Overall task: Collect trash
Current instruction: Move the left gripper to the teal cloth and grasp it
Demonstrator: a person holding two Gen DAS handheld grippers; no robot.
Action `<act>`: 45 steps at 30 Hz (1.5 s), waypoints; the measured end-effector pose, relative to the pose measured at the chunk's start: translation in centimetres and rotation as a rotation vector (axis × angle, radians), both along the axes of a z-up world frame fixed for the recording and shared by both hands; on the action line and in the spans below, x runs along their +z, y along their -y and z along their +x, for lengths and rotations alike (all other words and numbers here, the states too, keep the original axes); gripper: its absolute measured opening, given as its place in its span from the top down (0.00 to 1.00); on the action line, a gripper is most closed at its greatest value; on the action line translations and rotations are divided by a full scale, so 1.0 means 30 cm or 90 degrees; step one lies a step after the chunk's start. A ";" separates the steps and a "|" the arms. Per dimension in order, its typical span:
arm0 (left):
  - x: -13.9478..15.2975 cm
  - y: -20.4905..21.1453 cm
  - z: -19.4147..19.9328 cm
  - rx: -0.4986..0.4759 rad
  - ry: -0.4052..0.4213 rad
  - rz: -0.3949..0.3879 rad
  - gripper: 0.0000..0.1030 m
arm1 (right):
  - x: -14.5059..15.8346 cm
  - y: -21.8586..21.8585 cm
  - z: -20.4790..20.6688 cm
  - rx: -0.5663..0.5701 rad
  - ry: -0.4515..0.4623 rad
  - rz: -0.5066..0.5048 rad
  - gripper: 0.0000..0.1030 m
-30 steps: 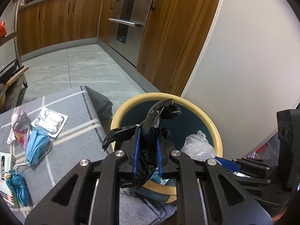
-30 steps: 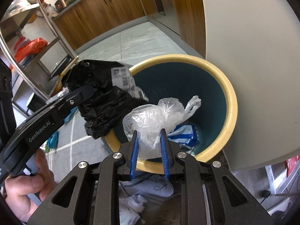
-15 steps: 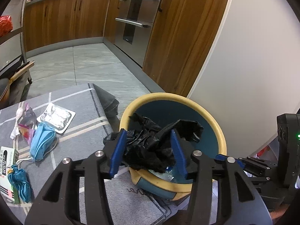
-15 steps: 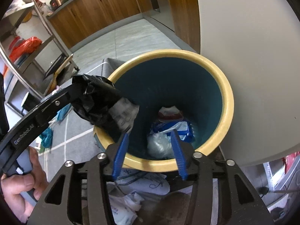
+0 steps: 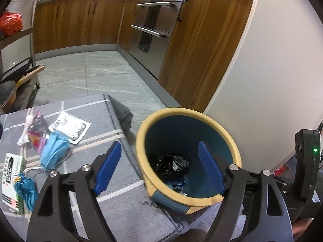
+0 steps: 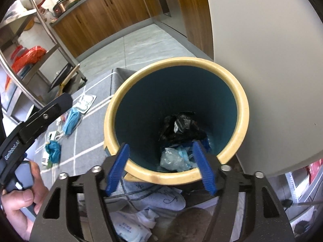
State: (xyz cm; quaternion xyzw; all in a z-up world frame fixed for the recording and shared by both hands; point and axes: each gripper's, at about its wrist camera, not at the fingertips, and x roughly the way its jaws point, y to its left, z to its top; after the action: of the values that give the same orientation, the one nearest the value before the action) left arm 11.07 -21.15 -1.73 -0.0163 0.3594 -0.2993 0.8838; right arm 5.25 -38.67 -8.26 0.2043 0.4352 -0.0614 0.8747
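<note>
A teal bin with a cream rim (image 5: 141,149) (image 6: 240,92) stands beside the grey table. A crumpled black plastic bag (image 5: 171,165) (image 6: 181,127) lies inside it, on a clear plastic bag (image 6: 173,159) and blue wrappers. My left gripper (image 5: 159,169) is open and empty, just in front of the bin's near rim. My right gripper (image 6: 161,165) is open and empty, over the bin's near rim. On the grey tablecloth (image 5: 80,109) lie a blue face mask (image 5: 54,153), a foil blister pack (image 5: 70,127), a pink wrapper (image 5: 36,131), a teal scrap (image 5: 26,189) and a small carton (image 5: 10,173).
A white wall (image 5: 272,60) rises right behind the bin. Wooden cabinets and a steel oven (image 5: 155,26) line the far side of the tiled floor. A metal shelf rack (image 6: 30,46) stands at the left. Cloths and white packets (image 6: 141,211) lie below the bin's near side.
Both grippers opened. The black bag dropped from the left gripper into the bin, onto the clear bag the right gripper had released. Both grippers pulled back a little.
</note>
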 end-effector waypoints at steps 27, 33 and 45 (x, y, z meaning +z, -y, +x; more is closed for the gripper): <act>0.005 -0.448 -0.048 0.157 -0.014 0.098 0.06 | 0.049 -0.125 0.018 0.071 0.037 -0.029 0.07; -0.025 -0.551 -0.052 0.191 -0.036 0.094 0.07 | 0.059 -0.168 0.020 0.096 0.043 -0.033 0.07; -0.144 -0.644 -0.026 0.199 -0.091 0.097 0.35 | 0.072 -0.241 0.028 0.139 0.048 -0.046 0.07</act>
State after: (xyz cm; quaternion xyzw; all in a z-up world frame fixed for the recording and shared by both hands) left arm 10.29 -1.84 -6.04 -0.0265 0.4360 -0.1282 0.8904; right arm 6.09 -31.43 -6.11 0.1262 0.4190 0.0264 0.8988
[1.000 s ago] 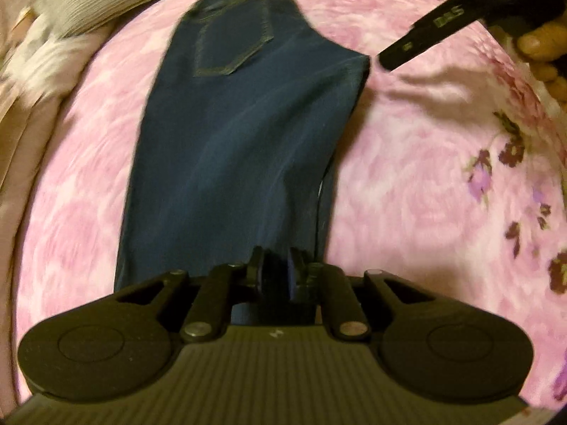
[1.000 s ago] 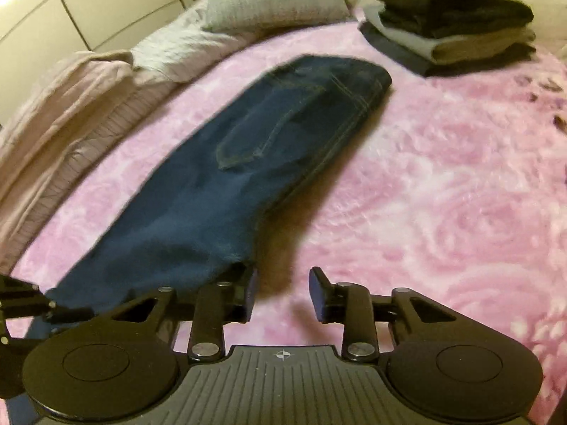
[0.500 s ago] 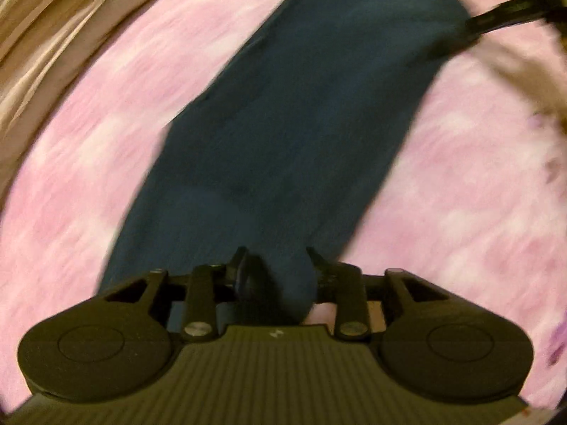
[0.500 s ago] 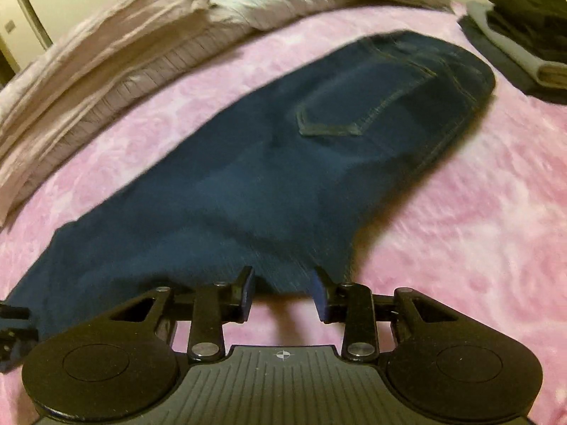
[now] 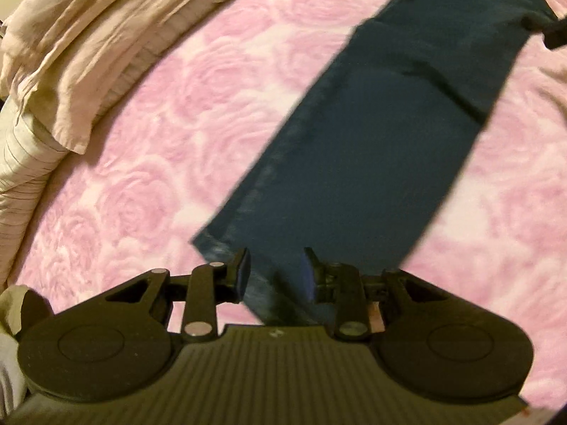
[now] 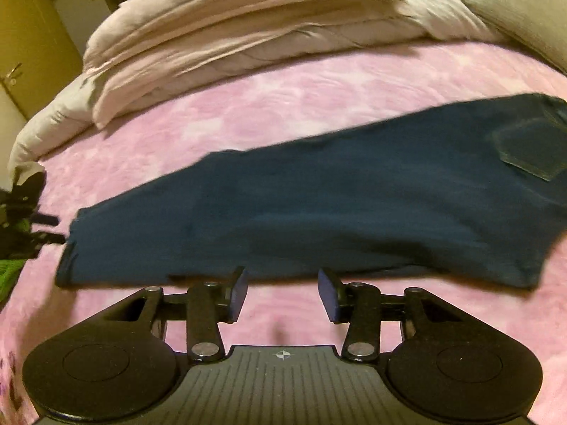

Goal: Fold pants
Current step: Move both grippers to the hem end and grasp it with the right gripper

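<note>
Pants look soft, weighty denim; best pinched at near hem, under spread, empty left gripper; right gripper likewise

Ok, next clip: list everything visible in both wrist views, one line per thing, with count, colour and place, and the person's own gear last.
pants: one, dark blue, lying flat and folded lengthwise on the blanket, back pocket up at the waist end
blanket: one, pink with a rose pattern, covering the bed
duvet: one, beige, bunched along the far edge of the bed
pillow: one, grey, far right corner in the right wrist view
door: one, yellowish with a handle, far left behind the bed
left gripper: one, black, open over the hem end of the pants
right gripper: one, black, open, just short of the pants' long edge
</note>
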Tool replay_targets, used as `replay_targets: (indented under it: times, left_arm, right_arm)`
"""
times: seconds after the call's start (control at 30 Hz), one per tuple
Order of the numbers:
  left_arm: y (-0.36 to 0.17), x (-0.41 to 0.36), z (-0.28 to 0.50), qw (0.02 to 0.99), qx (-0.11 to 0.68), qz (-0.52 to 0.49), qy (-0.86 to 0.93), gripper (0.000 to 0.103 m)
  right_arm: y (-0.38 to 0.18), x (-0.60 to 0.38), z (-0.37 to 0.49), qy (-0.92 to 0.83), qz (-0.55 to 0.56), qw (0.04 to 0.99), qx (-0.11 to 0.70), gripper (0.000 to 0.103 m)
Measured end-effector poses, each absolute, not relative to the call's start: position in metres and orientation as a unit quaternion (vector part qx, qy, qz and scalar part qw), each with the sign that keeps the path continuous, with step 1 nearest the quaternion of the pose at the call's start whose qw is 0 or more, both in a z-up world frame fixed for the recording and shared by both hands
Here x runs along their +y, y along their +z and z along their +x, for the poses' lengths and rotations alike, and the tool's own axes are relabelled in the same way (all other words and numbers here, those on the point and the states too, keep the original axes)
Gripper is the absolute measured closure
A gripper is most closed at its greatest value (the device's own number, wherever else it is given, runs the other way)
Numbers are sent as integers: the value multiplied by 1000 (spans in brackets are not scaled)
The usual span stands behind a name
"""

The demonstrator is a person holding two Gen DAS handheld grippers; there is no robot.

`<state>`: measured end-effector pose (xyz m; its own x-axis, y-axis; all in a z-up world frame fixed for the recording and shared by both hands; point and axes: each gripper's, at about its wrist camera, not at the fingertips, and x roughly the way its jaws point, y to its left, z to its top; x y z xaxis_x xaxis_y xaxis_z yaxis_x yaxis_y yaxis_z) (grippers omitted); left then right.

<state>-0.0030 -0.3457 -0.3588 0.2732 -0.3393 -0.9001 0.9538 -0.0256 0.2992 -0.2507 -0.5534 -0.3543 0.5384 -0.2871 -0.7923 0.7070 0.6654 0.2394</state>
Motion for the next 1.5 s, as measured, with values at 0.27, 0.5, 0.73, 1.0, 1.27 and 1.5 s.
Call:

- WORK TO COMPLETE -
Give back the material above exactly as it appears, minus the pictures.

- TASK OUTPUT -
Overall task: Collect trash
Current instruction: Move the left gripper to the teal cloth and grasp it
Demonstrator: a person holding two Gen DAS handheld grippers; no robot.
Action `<act>`: 45 steps at 30 Hz (1.5 s), waypoints; the measured end-effector pose, relative to the pose measured at the chunk's start: translation in centimetres and rotation as a rotation vector (axis × angle, radians), both along the axes of a z-up world frame fixed for the recording and shared by both hands; on the action line and in the spans below, x runs along their +z, y along their -y and z along their +x, for lengths and rotations alike (all other words and numbers here, the states too, keep the original axes); gripper: its absolute measured opening, given as its place in its span from the top down (0.00 to 1.00); on the action line, a gripper is most closed at its greatest value; on the action line translations and rotations are divided by a full scale, so 1.0 means 30 cm or 90 degrees; step one lies a step after the chunk's start. A ";" separates the steps and a "|" the arms. Per dimension in order, its typical span:
arm0 (left):
  - x: -13.9478..15.2975 cm
  - y: -20.4905..21.1453 cm
  - z: -19.4147..19.9328 cm
  - rx: -0.4986..0.4759 rad
  - ry: -0.4052..0.4213 rad
  - rz: -0.3949..0.3879 rad
  - gripper: 0.0000..0.1030 m
arm1 (right):
  - x: -14.5059..15.8346 cm
  - y: -21.8586..21.8585 cm
  - z: -20.4790..20.6688 cm
  - rx: -0.5663..0.5701 rad
  - ry: -0.4515..0.4623 rad
  - rz: -0.5066..0.5048 rad
  - gripper: 0.0000..0.1030 m
-30 steps: 
-30 steps: 
-15 steps: 
-15 steps: 
+0 steps: 
+0 steps: 
State: (xyz cm; quaternion xyzw; all in a z-up world frame fixed for the recording and shared by both hands; point and axes: each gripper's, at about its wrist camera, not at the fingertips, and x roughly the way its jaws point, y to its left, z to its top; after the action: of the values that give the same orientation, the one nearest the value before the action) left arm 11.07 -21.15 -1.73 -0.0163 0.3594 -0.2993 0.8838; right arm 5.25 -38.67 -8.26 0.2043 0.4352 -0.0614 0.8747
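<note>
A teal bin with a cream rim (image 5: 141,149) (image 6: 240,92) stands beside the grey table. A crumpled black plastic bag (image 5: 171,165) (image 6: 181,127) lies inside it, on a clear plastic bag (image 6: 173,159) and blue wrappers. My left gripper (image 5: 159,169) is open and empty, just in front of the bin's near rim. My right gripper (image 6: 161,165) is open and empty, over the bin's near rim. On the grey tablecloth (image 5: 80,109) lie a blue face mask (image 5: 54,153), a foil blister pack (image 5: 70,127), a pink wrapper (image 5: 36,131), a teal scrap (image 5: 26,189) and a small carton (image 5: 10,173).
A white wall (image 5: 272,60) rises right behind the bin. Wooden cabinets and a steel oven (image 5: 155,26) line the far side of the tiled floor. A metal shelf rack (image 6: 30,46) stands at the left. Cloths and white packets (image 6: 141,211) lie below the bin's near side.
Both grippers opened. The black bag dropped from the left gripper into the bin, onto the clear bag the right gripper had released. Both grippers pulled back a little.
</note>
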 end-effector waypoints at steps 27, 33 and 45 (x, y, z meaning +z, -y, +x; more is closed for the gripper): <act>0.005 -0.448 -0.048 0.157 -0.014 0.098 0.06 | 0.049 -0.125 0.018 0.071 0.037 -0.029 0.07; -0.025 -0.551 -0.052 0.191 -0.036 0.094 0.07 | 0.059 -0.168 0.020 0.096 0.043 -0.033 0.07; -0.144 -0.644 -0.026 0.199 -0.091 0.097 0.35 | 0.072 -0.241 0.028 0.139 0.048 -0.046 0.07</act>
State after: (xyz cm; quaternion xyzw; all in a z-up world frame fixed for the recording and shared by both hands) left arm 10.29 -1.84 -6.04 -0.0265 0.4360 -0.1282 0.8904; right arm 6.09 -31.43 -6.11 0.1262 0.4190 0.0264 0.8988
[1.000 s ago] 
[1.000 s ago] 
[0.500 s ago] 
[0.500 s ago] 
[now] 
[now] 

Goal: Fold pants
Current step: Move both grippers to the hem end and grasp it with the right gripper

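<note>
Pants look soft, weighty denim; best pinched at near hem, under spread, empty left gripper; right gripper likewise

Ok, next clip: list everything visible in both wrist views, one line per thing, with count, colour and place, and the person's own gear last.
pants: one, dark blue, lying flat and folded lengthwise on the blanket, back pocket up at the waist end
blanket: one, pink with a rose pattern, covering the bed
duvet: one, beige, bunched along the far edge of the bed
pillow: one, grey, far right corner in the right wrist view
door: one, yellowish with a handle, far left behind the bed
left gripper: one, black, open over the hem end of the pants
right gripper: one, black, open, just short of the pants' long edge
</note>
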Tool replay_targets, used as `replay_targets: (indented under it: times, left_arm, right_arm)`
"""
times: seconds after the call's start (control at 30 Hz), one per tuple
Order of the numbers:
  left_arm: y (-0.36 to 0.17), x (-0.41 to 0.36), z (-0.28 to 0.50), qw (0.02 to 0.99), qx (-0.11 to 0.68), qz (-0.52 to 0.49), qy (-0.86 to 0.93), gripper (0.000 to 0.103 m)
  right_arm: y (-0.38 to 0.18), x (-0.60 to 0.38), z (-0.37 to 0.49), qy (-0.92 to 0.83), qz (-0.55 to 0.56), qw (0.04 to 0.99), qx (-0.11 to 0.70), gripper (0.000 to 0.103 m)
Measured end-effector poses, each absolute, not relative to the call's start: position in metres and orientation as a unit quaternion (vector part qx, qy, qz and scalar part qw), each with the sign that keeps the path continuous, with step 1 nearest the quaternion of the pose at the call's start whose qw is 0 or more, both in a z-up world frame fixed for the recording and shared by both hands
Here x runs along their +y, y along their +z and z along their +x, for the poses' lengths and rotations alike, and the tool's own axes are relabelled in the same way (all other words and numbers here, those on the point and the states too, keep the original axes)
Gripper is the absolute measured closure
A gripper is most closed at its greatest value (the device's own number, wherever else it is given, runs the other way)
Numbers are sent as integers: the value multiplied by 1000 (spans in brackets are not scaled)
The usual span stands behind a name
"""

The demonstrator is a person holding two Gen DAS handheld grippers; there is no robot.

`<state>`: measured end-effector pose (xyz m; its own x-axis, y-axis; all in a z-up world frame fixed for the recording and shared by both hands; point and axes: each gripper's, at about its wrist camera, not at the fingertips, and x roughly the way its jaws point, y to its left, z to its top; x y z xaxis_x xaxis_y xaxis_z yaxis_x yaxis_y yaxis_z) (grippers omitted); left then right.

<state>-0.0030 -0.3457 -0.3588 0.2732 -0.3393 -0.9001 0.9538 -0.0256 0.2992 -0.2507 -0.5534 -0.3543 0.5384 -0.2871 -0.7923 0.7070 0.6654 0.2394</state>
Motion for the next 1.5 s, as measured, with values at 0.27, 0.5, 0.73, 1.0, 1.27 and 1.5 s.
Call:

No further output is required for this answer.